■ **Problem description**
Whenever the word "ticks" appears in a line of the listing, copy that line.

■ **Input data**
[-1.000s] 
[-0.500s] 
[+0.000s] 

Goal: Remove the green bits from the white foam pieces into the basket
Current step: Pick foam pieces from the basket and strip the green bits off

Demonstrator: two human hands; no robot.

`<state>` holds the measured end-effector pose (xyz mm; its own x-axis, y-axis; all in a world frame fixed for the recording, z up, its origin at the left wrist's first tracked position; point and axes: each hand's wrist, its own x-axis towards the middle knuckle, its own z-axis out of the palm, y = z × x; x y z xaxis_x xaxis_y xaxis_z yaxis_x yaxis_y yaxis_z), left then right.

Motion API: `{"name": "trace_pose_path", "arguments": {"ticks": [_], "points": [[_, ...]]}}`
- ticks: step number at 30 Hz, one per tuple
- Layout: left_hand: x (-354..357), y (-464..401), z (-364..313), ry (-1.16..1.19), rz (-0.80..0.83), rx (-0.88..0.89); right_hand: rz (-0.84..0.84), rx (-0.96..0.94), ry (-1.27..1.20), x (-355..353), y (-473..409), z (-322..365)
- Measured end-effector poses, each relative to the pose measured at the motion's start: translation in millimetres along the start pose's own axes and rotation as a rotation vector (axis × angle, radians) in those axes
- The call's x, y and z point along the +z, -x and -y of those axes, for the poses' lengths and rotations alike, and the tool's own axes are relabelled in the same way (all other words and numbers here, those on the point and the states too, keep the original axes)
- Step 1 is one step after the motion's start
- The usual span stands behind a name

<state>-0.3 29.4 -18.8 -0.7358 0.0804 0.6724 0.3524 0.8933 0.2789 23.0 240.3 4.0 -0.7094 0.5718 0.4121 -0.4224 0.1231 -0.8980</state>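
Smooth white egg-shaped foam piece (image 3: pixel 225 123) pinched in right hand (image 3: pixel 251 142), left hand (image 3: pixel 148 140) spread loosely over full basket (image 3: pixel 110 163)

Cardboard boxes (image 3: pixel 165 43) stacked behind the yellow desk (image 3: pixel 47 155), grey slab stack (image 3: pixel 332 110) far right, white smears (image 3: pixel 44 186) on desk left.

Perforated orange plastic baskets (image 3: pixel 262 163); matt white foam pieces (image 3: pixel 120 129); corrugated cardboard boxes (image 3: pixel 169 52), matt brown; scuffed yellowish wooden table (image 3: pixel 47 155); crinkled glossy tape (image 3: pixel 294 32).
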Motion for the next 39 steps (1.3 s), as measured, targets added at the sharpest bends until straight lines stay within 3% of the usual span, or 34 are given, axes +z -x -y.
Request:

■ **Worked solution**
Motion API: `{"name": "trace_pose_path", "arguments": {"ticks": [_], "points": [[_, ...]]}}`
- ticks: step number at 30 Hz, one per tuple

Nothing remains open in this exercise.